One great thing that may come of all this is that “journalists” will slowly disappear, to be replaced by reporters who are close to where the stories are and who do what they do because they love it, not because they want to “make a difference.”
rspencer - September 1, 2009
"want to make a differnce"
translation: Want to make sure my version of the story is published as the record regardless of the truth.
Rev Halofan - September 1, 2009
Bingo!
rspencer - September 2, 2009
exactly
Fred Fredrix - September 2, 2009
yep. ie. littlegreenfootballs
If you can’t find right-wing watering holes, go there and follow the blog list from that spot outward.

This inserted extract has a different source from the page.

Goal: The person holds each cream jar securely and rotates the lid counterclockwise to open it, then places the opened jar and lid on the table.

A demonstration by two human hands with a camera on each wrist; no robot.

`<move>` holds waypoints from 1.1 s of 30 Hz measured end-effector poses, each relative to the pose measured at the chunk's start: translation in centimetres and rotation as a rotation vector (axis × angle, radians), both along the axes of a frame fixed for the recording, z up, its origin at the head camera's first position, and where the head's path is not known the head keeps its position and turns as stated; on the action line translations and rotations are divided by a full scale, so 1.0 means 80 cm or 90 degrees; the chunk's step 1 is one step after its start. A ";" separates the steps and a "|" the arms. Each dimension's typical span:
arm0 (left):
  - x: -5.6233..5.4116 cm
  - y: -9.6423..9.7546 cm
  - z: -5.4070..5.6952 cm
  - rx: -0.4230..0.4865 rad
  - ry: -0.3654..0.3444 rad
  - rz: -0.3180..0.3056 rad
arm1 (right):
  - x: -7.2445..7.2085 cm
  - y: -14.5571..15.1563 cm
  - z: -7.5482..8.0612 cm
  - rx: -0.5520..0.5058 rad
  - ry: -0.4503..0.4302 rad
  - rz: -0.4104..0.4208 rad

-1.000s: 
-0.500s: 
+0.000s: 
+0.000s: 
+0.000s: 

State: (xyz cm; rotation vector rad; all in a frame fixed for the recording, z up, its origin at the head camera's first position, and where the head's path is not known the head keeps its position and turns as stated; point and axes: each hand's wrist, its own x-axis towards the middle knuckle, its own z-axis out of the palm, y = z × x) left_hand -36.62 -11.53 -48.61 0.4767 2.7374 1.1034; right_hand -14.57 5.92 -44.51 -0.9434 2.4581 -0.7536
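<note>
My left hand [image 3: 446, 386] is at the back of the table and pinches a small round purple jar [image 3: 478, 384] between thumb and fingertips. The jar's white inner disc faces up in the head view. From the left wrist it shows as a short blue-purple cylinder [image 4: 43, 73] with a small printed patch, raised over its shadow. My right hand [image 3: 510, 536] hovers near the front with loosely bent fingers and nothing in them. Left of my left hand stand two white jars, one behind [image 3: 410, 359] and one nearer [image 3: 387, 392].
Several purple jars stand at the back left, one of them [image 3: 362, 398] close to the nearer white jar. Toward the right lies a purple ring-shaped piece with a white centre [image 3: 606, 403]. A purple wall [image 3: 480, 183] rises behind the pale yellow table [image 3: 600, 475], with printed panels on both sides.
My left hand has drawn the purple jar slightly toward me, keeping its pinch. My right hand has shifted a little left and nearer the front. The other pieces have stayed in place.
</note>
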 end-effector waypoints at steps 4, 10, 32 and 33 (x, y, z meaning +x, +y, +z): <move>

The politics across the Internet – on all sides – are overwhelming that of traditional media. Just stare at CNN for a while and observe. Soon it becomes apparent that they are a lot of “hey, we twitter too! look how relevent we still are!!! oooh! another email just came in…”
Stirrups - September 1, 2009
Or Ace of Spades HQ
If you want something more freewheeling and unfettered.
rspencer - September 2, 2009
OK, new favorite thing to do on HH
click the sitemeter at the bottom, view the “world map” of people who have clicked here and see where this site has spread.
I love seeing European visitors.
And from the Game Thread Monday, I know we have some visitors from Iowa (which showed up when I was looking).
Check it out on a big news day and you’ll be surprised how far spread this site’s influence is.
BruinHalo - September 2, 2009
Although you'll learn some sad truths as well...
like perezhilton.com is incredibly popular.